The second simplest way would be to manually install macOS on the external SSD, then see if you can use Apple Migration Assistant to bring over your existing configuration from the internal drive.

Whichever method you choose, some applications may detect that they've been moved and may require you to reinstall, or at least sign in again, so always have your registration info for your apps.


----------



## enlightened (Sep 25, 2019)

Thanks for your help.


----------



## Johan Elzenga (Sep 26, 2019)

Be aware that booting off that external drive and running Lightroom from it will possibly cause Adobe CC to think that this is a different computer.
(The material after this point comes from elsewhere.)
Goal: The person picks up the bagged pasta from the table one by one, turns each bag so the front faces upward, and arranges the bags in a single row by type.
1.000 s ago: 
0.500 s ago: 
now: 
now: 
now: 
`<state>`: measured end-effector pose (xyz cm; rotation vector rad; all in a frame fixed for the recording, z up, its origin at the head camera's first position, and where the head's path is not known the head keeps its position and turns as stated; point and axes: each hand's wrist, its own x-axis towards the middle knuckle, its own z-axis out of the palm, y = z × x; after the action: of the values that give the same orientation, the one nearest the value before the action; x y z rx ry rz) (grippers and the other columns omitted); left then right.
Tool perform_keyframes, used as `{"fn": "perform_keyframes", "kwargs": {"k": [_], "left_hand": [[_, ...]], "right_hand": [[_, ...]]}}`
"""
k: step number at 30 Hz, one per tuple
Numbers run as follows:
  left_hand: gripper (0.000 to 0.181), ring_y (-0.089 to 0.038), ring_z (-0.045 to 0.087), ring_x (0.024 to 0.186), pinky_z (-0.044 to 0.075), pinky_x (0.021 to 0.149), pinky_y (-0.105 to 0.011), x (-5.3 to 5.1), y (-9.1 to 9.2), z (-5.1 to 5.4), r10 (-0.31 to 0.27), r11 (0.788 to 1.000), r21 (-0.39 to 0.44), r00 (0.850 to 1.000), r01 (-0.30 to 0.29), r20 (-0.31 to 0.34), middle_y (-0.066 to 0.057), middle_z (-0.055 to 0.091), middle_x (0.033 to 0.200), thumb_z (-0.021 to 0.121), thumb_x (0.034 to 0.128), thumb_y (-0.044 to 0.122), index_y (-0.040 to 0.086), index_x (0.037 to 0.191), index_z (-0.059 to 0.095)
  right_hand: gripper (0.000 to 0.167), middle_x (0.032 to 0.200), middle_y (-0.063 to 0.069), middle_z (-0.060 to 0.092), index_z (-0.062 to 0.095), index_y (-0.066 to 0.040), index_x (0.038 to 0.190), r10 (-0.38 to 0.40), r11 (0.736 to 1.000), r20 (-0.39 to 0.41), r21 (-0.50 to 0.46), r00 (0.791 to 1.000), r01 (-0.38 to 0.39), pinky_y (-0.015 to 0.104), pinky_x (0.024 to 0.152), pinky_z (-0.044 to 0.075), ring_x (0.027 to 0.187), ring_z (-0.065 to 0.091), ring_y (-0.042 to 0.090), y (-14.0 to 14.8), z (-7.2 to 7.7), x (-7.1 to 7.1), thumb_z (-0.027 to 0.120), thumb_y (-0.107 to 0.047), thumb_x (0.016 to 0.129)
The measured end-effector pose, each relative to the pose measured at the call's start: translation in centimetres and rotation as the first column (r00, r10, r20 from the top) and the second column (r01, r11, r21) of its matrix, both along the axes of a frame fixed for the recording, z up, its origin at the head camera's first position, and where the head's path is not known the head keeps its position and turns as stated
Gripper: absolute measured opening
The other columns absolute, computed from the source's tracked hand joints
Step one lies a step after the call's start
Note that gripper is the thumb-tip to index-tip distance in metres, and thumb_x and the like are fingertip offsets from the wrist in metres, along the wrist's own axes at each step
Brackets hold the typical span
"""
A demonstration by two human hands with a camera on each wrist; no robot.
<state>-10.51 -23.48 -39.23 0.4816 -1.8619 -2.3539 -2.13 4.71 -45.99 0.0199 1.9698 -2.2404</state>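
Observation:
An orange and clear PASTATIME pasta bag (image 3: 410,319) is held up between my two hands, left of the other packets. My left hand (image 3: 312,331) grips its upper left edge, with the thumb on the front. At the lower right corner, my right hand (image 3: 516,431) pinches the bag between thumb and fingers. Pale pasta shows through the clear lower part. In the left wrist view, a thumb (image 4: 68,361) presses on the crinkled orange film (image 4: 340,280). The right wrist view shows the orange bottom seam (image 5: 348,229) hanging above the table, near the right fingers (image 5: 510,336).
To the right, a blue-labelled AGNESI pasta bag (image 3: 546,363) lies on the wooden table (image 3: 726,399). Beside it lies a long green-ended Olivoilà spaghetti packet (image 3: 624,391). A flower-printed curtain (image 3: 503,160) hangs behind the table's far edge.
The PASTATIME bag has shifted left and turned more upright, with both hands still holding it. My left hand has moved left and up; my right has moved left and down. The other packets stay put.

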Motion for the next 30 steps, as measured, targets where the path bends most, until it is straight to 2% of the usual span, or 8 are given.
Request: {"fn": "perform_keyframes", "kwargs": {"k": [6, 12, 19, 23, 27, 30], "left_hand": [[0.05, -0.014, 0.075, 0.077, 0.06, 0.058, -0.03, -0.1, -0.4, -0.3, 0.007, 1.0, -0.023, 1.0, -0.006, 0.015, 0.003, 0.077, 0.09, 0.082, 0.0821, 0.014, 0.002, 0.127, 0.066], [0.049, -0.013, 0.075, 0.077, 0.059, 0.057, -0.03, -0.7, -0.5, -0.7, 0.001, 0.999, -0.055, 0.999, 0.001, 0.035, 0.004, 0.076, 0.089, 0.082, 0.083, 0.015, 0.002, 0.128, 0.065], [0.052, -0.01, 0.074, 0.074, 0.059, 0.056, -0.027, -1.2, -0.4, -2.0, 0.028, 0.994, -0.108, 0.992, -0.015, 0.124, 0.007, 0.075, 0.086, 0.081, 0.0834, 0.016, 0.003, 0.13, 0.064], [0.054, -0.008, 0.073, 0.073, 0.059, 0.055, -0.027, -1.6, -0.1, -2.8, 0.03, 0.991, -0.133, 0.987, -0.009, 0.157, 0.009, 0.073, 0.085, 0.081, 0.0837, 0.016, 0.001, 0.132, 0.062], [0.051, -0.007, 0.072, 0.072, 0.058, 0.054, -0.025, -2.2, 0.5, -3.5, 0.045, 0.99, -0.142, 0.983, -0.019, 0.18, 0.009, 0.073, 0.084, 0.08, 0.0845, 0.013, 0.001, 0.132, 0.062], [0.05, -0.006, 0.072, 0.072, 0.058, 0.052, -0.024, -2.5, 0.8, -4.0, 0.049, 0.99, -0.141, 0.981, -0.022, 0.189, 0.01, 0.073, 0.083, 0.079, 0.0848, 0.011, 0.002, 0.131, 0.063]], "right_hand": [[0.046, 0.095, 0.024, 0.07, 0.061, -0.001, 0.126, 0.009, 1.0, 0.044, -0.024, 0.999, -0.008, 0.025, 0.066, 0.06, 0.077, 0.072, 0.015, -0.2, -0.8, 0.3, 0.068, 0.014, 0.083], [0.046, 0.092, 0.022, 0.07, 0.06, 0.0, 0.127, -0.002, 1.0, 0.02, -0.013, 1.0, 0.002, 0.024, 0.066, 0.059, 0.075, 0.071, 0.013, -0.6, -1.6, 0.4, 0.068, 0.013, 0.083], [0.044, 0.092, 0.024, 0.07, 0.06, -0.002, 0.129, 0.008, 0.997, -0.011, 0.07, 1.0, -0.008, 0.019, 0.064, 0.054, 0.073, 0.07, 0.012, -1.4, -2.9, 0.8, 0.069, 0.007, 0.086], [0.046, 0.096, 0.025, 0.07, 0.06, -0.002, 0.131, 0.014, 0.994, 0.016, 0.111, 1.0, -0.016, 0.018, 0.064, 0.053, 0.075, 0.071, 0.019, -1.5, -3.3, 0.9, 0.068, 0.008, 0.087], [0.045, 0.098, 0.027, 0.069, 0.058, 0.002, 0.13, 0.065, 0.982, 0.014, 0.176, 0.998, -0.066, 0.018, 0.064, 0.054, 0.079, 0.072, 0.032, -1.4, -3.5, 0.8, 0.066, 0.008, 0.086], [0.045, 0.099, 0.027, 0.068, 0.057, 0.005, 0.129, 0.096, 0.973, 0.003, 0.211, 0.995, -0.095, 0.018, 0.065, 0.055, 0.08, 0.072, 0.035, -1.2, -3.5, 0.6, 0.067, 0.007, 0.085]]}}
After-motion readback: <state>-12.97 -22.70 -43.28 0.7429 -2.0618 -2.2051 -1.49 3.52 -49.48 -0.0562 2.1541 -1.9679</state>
No big problem, but it does mean you need an internet connection and may have to deregister the ‘old’ one.


----------



## enlightened (Sep 26, 2019)

Although it's an external drive, it will be set up as the main boot drive so there shouldn't be a problem.


----------



## Johan Elzenga (Sep 26, 2019)

enlightened said:


> Although it's an external drive, it will be set up as the main boot drive so there shouldn't be a problem.


It won't be a problem, but like I said, it may result in the computer being recognised as a new computer.


----------



## nsapcor (Sep 27, 2019)

Similar issue with different setup. Using Windows, with new laptop   LR will be on SSD hard drive on laptop (through CC) but intend to import files from camera onto external SSD portable drive as the image files would exceed the 512 GB internal SSD. Any special procedure for importing to portable, (i.e. friend suggests  only need to create smart previews) ?  I  intend all files other than smart previews to be on external portable SSD.


----------



## Johan Elzenga (Sep 27, 2019)

nsapcor said:


> Similar issue with different setup. Using Windows, with new laptop   LR will be on SSD hard drive on laptop (through CC) but intend to import files from camera onto external SSD portable drive as the image files would exceed the 512 GB internal SSD. Any special procedure for importing to portable, (i.e. friend suggests  only need to create smart previews) ?  I  intend all files other than smart previews to be on external portable SSD.


Assuming you will use Lightroom Classic, then there won't be a problem storing the images on the external drive. Generating smart previews would give you the bonus that you can still edit them even when that external drive is not connected.


----------